::: Dataset :::

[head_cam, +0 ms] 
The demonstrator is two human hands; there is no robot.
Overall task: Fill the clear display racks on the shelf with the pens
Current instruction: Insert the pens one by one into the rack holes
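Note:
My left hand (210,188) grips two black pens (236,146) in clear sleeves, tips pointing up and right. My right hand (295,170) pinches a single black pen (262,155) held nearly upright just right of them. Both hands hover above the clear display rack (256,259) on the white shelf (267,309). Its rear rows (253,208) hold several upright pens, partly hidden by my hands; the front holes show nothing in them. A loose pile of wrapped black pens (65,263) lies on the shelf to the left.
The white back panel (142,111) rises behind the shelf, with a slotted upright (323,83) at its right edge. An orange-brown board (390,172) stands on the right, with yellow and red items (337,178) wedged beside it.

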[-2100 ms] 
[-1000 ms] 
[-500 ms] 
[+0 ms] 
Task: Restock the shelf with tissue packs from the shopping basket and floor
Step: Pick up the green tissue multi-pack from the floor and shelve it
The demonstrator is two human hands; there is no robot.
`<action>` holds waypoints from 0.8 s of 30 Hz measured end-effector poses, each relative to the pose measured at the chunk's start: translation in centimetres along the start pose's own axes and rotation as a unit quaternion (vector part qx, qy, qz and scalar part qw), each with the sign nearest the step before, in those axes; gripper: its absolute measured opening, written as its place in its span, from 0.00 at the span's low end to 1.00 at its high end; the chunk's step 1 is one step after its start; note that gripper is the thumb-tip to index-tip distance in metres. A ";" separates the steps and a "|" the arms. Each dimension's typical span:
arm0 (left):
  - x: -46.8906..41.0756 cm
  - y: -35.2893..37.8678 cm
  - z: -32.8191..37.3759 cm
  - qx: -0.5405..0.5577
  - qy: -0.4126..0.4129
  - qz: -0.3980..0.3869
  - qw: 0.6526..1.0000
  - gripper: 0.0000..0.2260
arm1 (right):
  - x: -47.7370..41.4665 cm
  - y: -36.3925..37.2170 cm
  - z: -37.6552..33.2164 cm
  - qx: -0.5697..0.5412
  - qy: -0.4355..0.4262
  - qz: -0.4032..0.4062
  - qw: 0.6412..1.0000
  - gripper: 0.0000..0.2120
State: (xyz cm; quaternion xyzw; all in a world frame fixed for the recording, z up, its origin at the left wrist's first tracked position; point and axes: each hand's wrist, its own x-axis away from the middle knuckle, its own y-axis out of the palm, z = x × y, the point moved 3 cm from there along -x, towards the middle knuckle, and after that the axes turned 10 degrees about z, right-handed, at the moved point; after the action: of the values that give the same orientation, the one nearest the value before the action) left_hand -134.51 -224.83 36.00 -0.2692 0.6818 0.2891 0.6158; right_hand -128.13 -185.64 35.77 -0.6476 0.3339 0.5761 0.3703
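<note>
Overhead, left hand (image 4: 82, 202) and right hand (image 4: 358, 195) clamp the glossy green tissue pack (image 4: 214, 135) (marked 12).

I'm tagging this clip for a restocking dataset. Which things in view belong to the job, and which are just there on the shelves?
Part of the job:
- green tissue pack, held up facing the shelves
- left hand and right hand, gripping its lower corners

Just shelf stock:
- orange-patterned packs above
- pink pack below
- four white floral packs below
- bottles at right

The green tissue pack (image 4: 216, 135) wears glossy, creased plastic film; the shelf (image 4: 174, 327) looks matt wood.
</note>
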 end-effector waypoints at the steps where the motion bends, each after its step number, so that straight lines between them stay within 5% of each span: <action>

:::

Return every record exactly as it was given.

[head_cam, +0 ms] 
The demonstrator is two human hands; there is no robot.
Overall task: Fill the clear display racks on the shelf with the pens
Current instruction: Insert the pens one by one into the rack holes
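Note:
My left hand (210,188) grips two black pens (236,146) in clear sleeves, tips pointing up and right. My right hand (295,170) pinches a single black pen (262,155) held nearly upright just right of them. Both hands hover above the clear display rack (256,259) on the white shelf (267,309). Its rear rows (253,208) hold several upright pens, partly hidden by my hands; the front holes show nothing in them. A loose pile of wrapped black pens (65,263) lies on the shelf to the left.
The white back panel (142,111) rises behind the shelf, with a slotted upright (323,83) at its right edge. An orange-brown board (390,172) stands on the right, with yellow and red items (337,178) wedged beside it.
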
[-2100 ms] 
[-1000 ms] 
[-500 ms] 
[+0 ms] 
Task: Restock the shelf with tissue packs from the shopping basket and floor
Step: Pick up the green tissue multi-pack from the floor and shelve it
The demonstrator is two human hands; there is no robot.
`<action>` holds waypoints from 0.8 s of 30 Hz measured end-effector poses, each relative to the pose measured at the chunk's start: translation in centimetres along the start pose's own axes and rotation as a unit quaternion (vector part qx, qy, qz and scalar part qw), each with the sign nearest the step before, in those axes; gripper: its absolute measured opening, written as its place in its span, from 0.00 at the span's low end to 1.00 at its high end; the chunk's step 1 is one step after its start; note that gripper is the thumb-tip to index-tip distance in metres. A ";" separates the steps and a "|" the arms. Each dimension's typical span:
arm0 (left):
  - x: -46.8906..41.0756 cm
  - y: -35.2893..37.8678 cm
  - z: -32.8191..37.3759 cm
  - qx: -0.5405..0.5577
  - qy: -0.4126..0.4129
  - qz: -0.3980..0.3869
  - qw: 0.6526..1.0000
  - gripper: 0.0000..0.2260
arm1 (right):
  - x: -47.7370..41.4665 cm
  - y: -36.3925..37.2170 cm
  - z: -37.6552..33.2164 cm
  - qx: -0.5697..0.5412
  - qy: -0.4355..0.4262
  - qz: -0.4032..0.4062
  - qw: 0.6412..1.0000
  - gripper: 0.0000..0.2120
State: (xyz cm; quaternion xyzw; all in a world frame fixed for the recording, z up, its origin at the left wrist's first tracked position; point and axes: each hand's wrist, its own x-axis away from the middle knuckle, its own y-axis out of the palm, z = x × y, the point moved 3 cm from there along -x, towards the middle knuckle, and after that the axes turned 10 degrees about z, right-handed, at the moved point; after the action: of the values that give the same orientation, the one nearest the value before the action) left_hand -134.51 -224.83 36.00 -0.2692 0.6818 0.2891 0.6158; right_hand -128.13 -185.64 35.77 -0.6476 0.3339 0.5761 0.3703
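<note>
Overhead, left hand (image 4: 82, 202) and right hand (image 4: 358, 195) clamp the glossy green tissue pack (image 4: 214, 135) (marked 12).

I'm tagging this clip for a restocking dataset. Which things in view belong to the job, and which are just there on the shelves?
Part of the job:
- green tissue pack, held up facing the shelves
- left hand and right hand, gripping its lower corners

Just shelf stock:
- orange-patterned packs above
- pink pack below
- four white floral packs below
- bottles at right

The green tissue pack (image 4: 216, 135) wears glossy, creased plastic film; the shelf (image 4: 174, 327) looks matt wood.
</note>
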 end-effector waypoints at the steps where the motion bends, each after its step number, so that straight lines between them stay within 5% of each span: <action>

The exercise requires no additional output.